### [EXERCISE REQUIREMENTS]
Would you please output, word for word, the span of the listing below that opens on the line containing "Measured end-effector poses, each" and closes on the line containing "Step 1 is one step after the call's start"? Include both ends and nothing more.

### [SUPPLIED MATERIAL]
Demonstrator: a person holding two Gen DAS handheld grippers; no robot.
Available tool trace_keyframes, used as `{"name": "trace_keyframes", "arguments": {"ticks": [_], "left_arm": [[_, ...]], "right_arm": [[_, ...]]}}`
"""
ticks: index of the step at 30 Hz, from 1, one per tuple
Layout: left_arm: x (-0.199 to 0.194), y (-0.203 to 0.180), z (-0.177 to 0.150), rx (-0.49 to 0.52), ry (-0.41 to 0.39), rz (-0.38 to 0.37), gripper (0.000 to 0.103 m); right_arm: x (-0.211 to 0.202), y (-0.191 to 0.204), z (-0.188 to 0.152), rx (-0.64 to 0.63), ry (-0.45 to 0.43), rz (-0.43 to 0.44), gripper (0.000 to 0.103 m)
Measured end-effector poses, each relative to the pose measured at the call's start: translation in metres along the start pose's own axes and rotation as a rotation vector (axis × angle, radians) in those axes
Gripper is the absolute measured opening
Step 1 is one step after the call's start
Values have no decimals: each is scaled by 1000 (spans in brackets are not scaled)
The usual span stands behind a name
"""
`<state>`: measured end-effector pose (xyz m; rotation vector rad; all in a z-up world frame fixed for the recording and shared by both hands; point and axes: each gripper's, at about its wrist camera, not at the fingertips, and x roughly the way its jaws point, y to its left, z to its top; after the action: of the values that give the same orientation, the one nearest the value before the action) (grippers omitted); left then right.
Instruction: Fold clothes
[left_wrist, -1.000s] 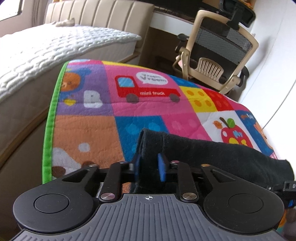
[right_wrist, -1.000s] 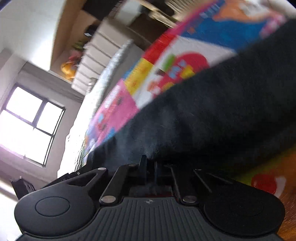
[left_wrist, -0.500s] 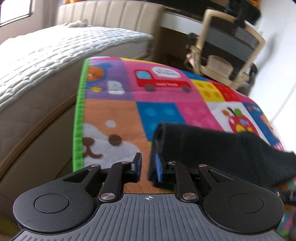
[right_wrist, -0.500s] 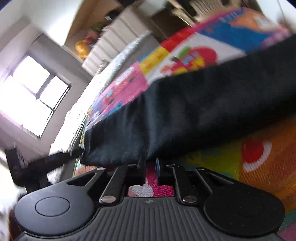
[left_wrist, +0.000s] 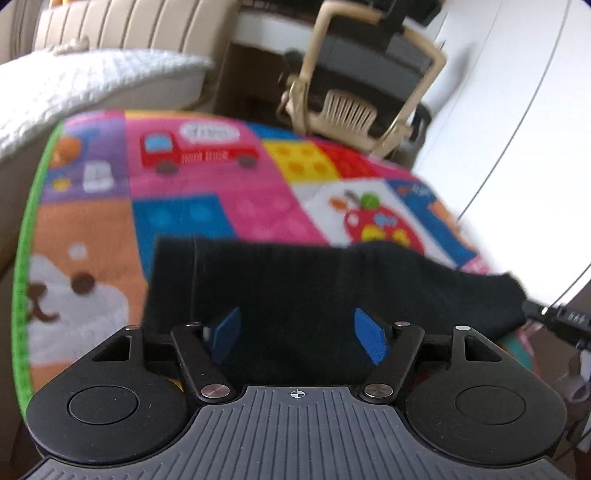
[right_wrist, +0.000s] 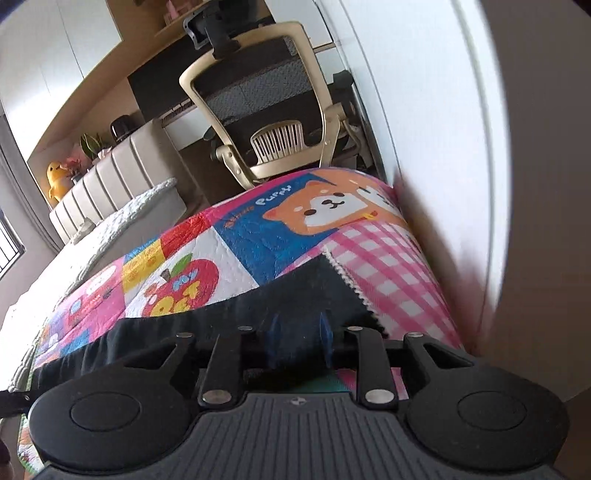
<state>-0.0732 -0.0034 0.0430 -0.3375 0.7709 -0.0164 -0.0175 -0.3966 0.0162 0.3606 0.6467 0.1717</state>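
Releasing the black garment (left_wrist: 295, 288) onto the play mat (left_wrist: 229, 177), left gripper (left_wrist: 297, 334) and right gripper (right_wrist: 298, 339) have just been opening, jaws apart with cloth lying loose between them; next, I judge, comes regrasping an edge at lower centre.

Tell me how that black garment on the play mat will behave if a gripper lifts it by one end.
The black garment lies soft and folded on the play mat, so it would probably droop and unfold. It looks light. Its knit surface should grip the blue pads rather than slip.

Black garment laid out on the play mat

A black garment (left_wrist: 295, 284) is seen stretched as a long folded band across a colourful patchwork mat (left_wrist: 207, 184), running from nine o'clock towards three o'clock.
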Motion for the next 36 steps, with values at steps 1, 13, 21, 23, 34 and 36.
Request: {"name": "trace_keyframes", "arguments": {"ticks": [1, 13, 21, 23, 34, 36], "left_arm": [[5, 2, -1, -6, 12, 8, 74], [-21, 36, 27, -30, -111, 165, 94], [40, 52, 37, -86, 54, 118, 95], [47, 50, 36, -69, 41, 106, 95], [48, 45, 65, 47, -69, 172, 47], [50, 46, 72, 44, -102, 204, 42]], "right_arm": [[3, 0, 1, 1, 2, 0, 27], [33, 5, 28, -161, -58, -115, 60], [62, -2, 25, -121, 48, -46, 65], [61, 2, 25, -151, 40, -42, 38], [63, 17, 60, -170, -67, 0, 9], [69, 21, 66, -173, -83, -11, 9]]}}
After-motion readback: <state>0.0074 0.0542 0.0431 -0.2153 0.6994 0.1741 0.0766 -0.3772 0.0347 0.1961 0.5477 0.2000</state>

### [YOUR RESPONSE]
Measured end-effector poses, each relative to the pose measured at the call's start: translation in metres along the start pose's own axes and rotation as a rotation vector (axis × angle, radians) in those axes
Gripper is the absolute measured opening
Step 1 is one step after the call's start

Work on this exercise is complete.